We always want to take a look at the patient's nutrition level, hydration, and medication safety. Are they at any risk for deterioration? Are they at risk for confusion related to their medication? These factors play into functional outcomes and can have an impact. This would also include aspects like dysphagia treatment.
We want to look at safety as well. Do we need to modify their environment, or can we teach them to be safe? For example, you can help them to remember their equipment. You may think that that is more related to physical therapy. In reality, speech-language pathologists and physical therapists work hand-in-hand. The physical therapists work on the actual use of their equipment or implementing strategies while speech-language pathologists can help the patient remember how to do certain tasks. We can also use different cognitive techniques or visual supports to help people recall that they need to push off of their chair or have their walker before they leave the room.
Look into the education needs for the patient, their family, and the caregivers. We first want to assess the patient and their living environment, such as who they are living with. Regarding caregivers, we may have some who are ready to accept any recommendations that we give, while other times we do not get that. In that case, we might have to consider if this person needs more education. This could mean observing therapy, following through with written recommendations, or just understanding the basic deficits the person might be dealing with. For family members who have never dealt with this before, it is a lot of stress and new things to learn. These basics, such as shortening commands and questions, might not be second nature to most people. These are things that we can provide education on. We have to evaluate how willing and able that caregiver is, whether they are a family member or not. We then have to decide how long that training will take.
Here are some questions to consider while prioritizing goals:
- What treatment areas will affect this person the most?
- What means the most to the patient to address?
- What are some abilities and strengths the patient exhibits that can help them to successfully reach their goals?
- How many therapy sessions will you need to achieve these goals and/or how many sessions has the patient’s insurance provider authorized you to have to treat this patient?
- Does the patient agree that they need therapy?
- What goals will help build patient success?
- What other disciplines are involved?
- Are the patients’ caregivers willing to participate in treatment/carryover?

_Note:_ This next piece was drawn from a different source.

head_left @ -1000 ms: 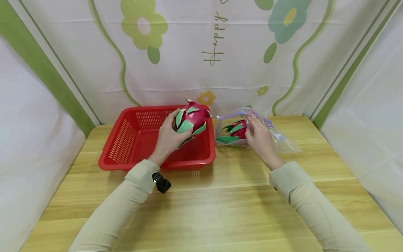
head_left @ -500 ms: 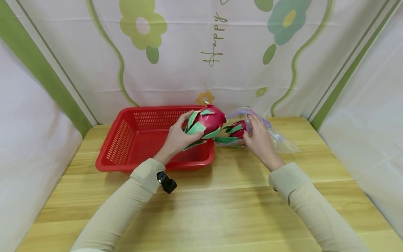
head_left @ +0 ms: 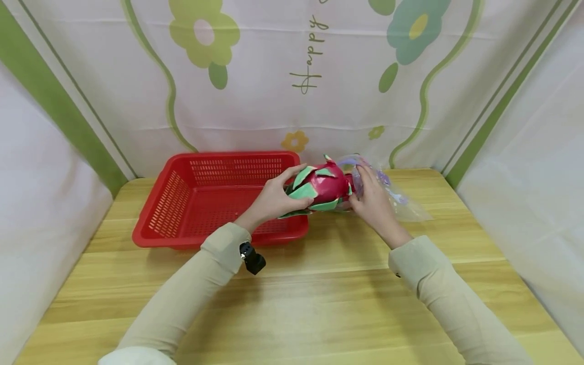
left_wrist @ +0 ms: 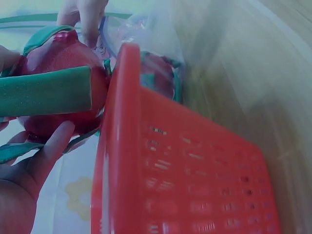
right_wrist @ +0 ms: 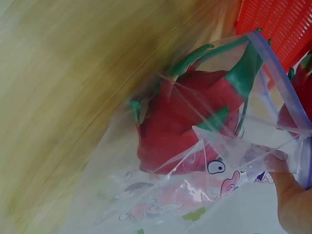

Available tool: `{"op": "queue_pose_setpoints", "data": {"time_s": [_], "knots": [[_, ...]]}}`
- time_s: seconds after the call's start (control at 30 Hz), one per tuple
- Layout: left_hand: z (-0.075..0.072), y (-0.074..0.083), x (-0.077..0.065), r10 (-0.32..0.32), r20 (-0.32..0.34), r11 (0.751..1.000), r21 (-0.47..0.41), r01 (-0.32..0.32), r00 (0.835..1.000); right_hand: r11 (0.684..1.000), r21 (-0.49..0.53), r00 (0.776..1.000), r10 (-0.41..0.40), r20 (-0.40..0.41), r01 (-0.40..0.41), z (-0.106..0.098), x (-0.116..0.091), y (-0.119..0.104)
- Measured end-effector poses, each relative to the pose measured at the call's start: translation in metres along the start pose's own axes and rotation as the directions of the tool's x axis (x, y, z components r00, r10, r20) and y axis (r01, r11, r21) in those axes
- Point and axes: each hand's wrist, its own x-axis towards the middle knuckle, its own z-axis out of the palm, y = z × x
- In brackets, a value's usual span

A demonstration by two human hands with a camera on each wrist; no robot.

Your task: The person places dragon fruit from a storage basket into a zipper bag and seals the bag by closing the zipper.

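Note:
My left hand (head_left: pixel 278 201) grips a red dragon fruit (head_left: pixel 327 183) with green scales, its fingers and thumb curled round the leafy end. In the head view this fruit is over the basket's right rim and overlaps the bag's mouth. My right hand (head_left: pixel 375 203) pinches the edge of a clear zip bag (head_left: pixel 406 205) with purple trim and printed cartoons. Inside the bag lies a second dragon fruit (right_wrist: pixel 190 117), mostly hidden in the head view. The left wrist view shows the held fruit (left_wrist: pixel 63 58) beside the basket rim (left_wrist: pixel 127 63).
A red plastic basket (head_left: pixel 152 215) with slotted walls stands left of the bag on the wooden table (head_left: pixel 319 304). White cloth (head_left: pixel 255 76) with printed flowers hangs behind, and white walls rise at both sides. A black strap (head_left: pixel 252 258) hangs at the left wrist.
My left hand has carried the dragon fruit rightward from over the basket to the bag's mouth, where it covers most of the bagged fruit. The right hand stays at the bag's edge.

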Motion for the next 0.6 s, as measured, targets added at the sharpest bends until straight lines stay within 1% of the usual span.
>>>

Addressing what means the most to the patient is important because we should be documenting what the person-centered goal is in our evaluations. These are discussions that we need to have with the patient. I try to frame the question in a way that suggests that if we could wave a magic wand and make something easier, what would it be? That can allow the person to express what they would like to focus on during treatment. You may receive dismissive responses or a lack of understanding about why you are there in the first place. We could then explain what speech pathologists do and how we are well-equipped to work with cognition and memory.
Asking about a patient’s abilities and strengths is a huge piece because our evaluation measures seek out the weaknesses. The person is coming in with a diagnosis and needs therapy, so we want to help improve an area that is not functioning normally. The patient’s abilities are going to be our foundation to assist with their weaker areas.
If the patient’s ability to read is preserved, we can incorporate some use of visual supports. With written cues, we may have to make some variations in terms of print size or location in order for the person to see them. This can be a way that we compensate for memory deficits. We can put a visual next to their plate at the dinner table or a reminder on their walker. We want to look at strengths and abilities in order to figure out how to circumvent the deficits that the person is exhibiting. This has changed the way I work with patients because it comes from a more positive perspective. Even if the person is advanced with something like dementia, they can respond to nonverbal cues, music, or touch and we can capitalize on those. If they cannot communicate verbally, their fine motor skills might still be intact. We could then provide communication cards or other forms of adapted augmentative communication so they can still express themselves. If we go from that perspective, it is more success-oriented for both the therapist and the patient.
We then have to look at how many therapy sessions we will need to achieve these goals, which is always hard for us. We have to use our clinical judgment to decide how long we think we need to see a patient. Under this new reimbursement model, there are changes that demand your attention. Your agency may say, “Can you try to complete your patient’s goals in a less amount of visits?” In this situation we may be thinking, “What priorities can I work on?” There may need to be some discussion with your agency. Just because you are given a few initial visits does not mean that you cannot go back in and work with them. Maybe we can dig in early, get things established, and see how they are doing. As skilled needs show up again, we can talk with the physician about additional visits.
Does the patient agree that they need therapy? Sometimes, people are more than willing to take the assistance that we provide. Other times they are not so keen on it. It is important to see what the patient is saying and listen to what they believe they need. We need to paint a clear picture for them about what type of assistance, instruction, and support we can provide to them. I think that changes their minds when they see how we can assist, even if we only have a couple of visits and we open them up to trying new things. When they see that they are capable of improving, they are more open to the process.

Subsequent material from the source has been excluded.